EXERCISE DETAILS
Across these entries, count the lines holding the string "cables"; the number is the whole answer.
---------- PROVIDED DATA ----------
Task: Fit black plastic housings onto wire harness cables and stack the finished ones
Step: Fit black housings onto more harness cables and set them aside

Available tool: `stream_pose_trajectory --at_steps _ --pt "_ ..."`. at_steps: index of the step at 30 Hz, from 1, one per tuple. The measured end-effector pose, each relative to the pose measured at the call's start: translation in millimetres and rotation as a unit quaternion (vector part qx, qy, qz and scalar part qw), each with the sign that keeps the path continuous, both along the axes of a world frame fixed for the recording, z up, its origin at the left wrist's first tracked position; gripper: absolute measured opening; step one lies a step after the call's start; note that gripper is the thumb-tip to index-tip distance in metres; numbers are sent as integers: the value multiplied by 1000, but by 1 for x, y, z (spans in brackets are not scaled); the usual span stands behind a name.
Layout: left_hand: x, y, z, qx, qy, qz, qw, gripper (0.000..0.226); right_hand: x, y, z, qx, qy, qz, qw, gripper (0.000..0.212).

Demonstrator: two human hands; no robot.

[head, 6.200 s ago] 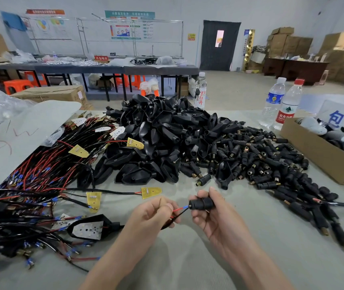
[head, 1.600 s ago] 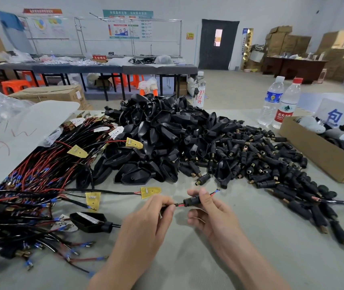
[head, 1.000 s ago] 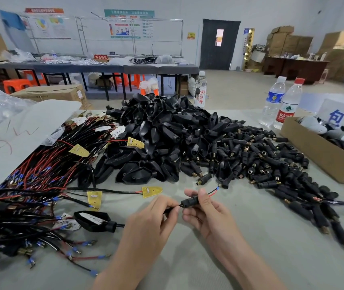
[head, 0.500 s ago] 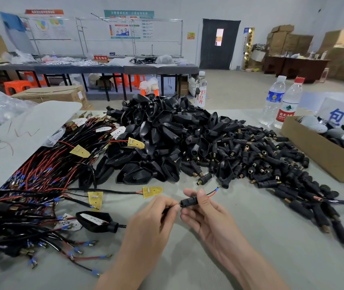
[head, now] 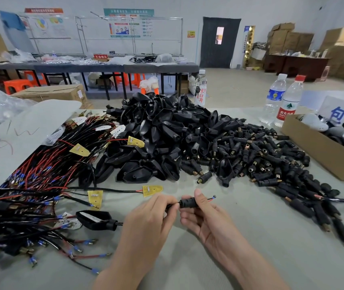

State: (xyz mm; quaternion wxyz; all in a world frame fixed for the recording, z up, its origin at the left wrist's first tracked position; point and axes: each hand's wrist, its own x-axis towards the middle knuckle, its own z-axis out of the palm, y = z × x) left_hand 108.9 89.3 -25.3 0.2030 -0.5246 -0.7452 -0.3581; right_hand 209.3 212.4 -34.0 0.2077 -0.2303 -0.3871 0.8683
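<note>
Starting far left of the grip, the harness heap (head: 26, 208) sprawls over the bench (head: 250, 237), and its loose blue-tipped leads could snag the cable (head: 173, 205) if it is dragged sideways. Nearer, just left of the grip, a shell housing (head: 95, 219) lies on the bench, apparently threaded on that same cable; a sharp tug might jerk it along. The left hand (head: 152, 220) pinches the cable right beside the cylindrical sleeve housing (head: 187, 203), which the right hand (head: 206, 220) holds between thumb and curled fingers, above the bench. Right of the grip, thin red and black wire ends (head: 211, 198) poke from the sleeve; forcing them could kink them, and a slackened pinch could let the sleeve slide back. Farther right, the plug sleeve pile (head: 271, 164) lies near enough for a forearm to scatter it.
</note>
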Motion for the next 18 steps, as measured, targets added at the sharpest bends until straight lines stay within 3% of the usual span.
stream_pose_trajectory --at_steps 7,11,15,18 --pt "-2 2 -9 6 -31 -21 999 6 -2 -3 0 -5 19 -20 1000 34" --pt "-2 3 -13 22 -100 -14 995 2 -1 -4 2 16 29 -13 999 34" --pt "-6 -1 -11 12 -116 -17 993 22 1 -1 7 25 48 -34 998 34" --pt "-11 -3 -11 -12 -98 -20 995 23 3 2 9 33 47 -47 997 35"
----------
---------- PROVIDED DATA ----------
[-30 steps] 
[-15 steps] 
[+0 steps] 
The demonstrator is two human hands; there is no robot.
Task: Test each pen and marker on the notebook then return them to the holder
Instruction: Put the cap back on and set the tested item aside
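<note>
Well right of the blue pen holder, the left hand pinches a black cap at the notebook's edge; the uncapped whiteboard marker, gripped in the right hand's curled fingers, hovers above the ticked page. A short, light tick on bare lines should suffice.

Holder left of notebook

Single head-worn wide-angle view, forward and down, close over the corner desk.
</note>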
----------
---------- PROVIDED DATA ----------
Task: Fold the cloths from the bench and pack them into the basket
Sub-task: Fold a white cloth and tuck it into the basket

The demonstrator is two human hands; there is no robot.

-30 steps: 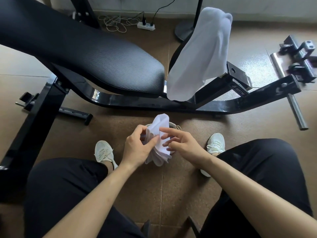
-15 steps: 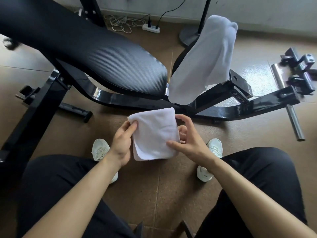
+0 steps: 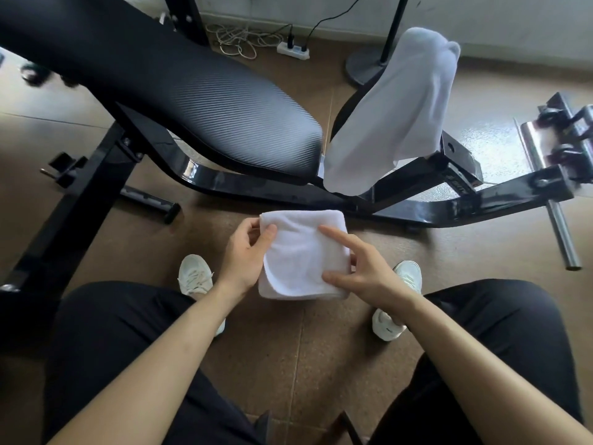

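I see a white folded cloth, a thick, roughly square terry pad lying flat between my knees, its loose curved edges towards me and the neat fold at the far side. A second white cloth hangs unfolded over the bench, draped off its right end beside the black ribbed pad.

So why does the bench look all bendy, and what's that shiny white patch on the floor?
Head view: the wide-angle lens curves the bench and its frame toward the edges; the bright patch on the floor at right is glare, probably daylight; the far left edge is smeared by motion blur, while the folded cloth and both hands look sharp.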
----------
ANSWER BOX
2